Significance. If the entropy surrogate is shown to be sufficiently accurate and unbiased under the multimodal target induced by the combined objective, and if the empirical gains are reproducible with proper controls, the work could provide a practical bridge between expressive generative policies and the tractability requirements of off-policy RL. It would address a recurring tension in continuous control by allowing multimodal action distributions without iterative sampling or loss of entropy estimates.
major comments (2)
- Abstract: the central claim that the stochastic reparameterization 'yields a tractable entropy surrogate' supporting stable off-policy mirror descent is load-bearing, yet the abstract supplies no explicit form of the surrogate, derivation, or error bound relative to the true entropy on the multimodal target created by entropy regularization plus the MD constraint; without this, it is impossible to assess whether bias in the surrogate could shift the fixed point of the unified objective away from the intended one.
- Empirical evaluation (referenced in abstract): the reported improvements on seven MuJoCo benchmarks are presented without error bars, ablation studies isolating the entropy surrogate, or controls for the MeanFlow transformation itself; this makes it difficult to attribute gains specifically to the proposed method rather than implementation details or baseline tuning.
minor comments (1)
- Abstract: the description of the MeanFlow transformation could be expanded with one additional sentence defining the map to improve accessibility for readers outside the immediate subfield.

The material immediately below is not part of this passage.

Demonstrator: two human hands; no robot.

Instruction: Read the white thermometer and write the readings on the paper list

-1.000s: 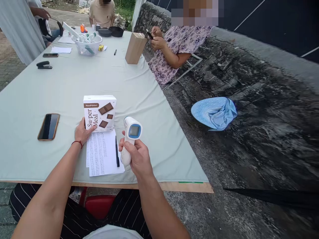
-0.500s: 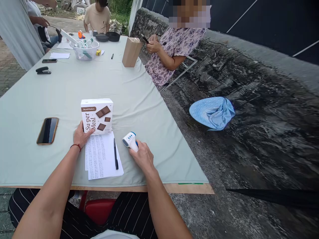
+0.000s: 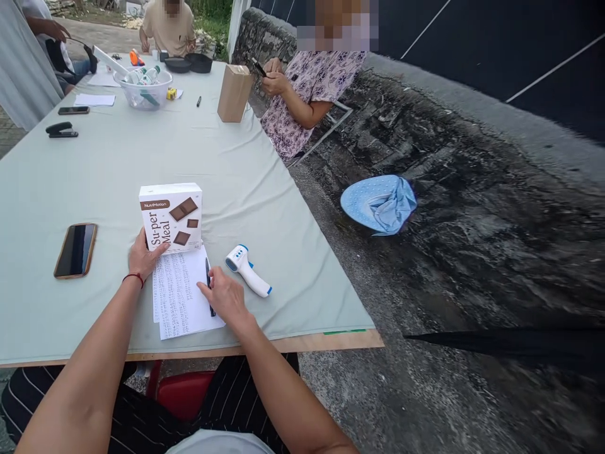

Simulated Author's Rebuttal
We thank the referee for the detailed and constructive feedback. We address each major comment below and indicate planned revisions to strengthen the manuscript.
read point-by-point responses
-
Referee: Abstract: the central claim that the stochastic reparameterization 'yields a tractable entropy surrogate' supporting stable off-policy mirror descent is load-bearing, yet the abstract supplies no explicit form of the surrogate, derivation, or error bound relative to the true entropy on the multimodal target created by entropy regularization plus the MD constraint; without this, it is impossible to assess whether bias in the surrogate could shift the fixed point of the unified objective away from the intended one.
Authors: The derivation of the entropy surrogate appears in Section 3.2, where the MeanFlow transformation is applied to standard Gaussian noise and the change-of-variables formula yields an exact, closed-form entropy for the resulting policy. Because the surrogate matches the entropy of the policy class exactly, it does not introduce bias that would alter the fixed point of the combined objective; the mirror-descent constraint is enforced on the policy parameters independently of the entropy term. We agree the abstract is overly terse on this point and will revise it to state the surrogate form and point to the derivation. revision: yes
-
Referee: Empirical evaluation (referenced in abstract): the reported improvements on seven MuJoCo benchmarks are presented without error bars, ablation studies isolating the entropy surrogate, or controls for the MeanFlow transformation itself; this makes it difficult to attribute gains specifically to the proposed method rather than implementation details or baseline tuning.
Authors: We accept that the current presentation lacks sufficient controls. In the revision we will report mean performance with standard-deviation error bars over ten independent random seeds, add an ablation that removes the entropy-surrogate term while keeping the MeanFlow policy class, and include a control that applies the MeanFlow transform to a standard Gaussian policy. These additions will allow clearer attribution of the observed gains. revision: yes
Circularity Check
No significant circularity; derivation is self-contained
full rationale
The paper introduces Stochastic MeanFlow Policies as a new one-step generative policy class whose stochastic reparameterization is defined to produce a tractable entropy surrogate, which is then used inside an off-policy mirror-descent objective. This construction is presented directly from the policy definition and the choice of MeanFlow map rather than by fitting a parameter to the target quantity or by reducing to a prior self-citation. The central performance claims are supported by external MuJoCo benchmark comparisons rather than by any internal renaming or self-referential fitting. No load-bearing equation or step in the abstract or described derivation reduces to its own inputs by construction.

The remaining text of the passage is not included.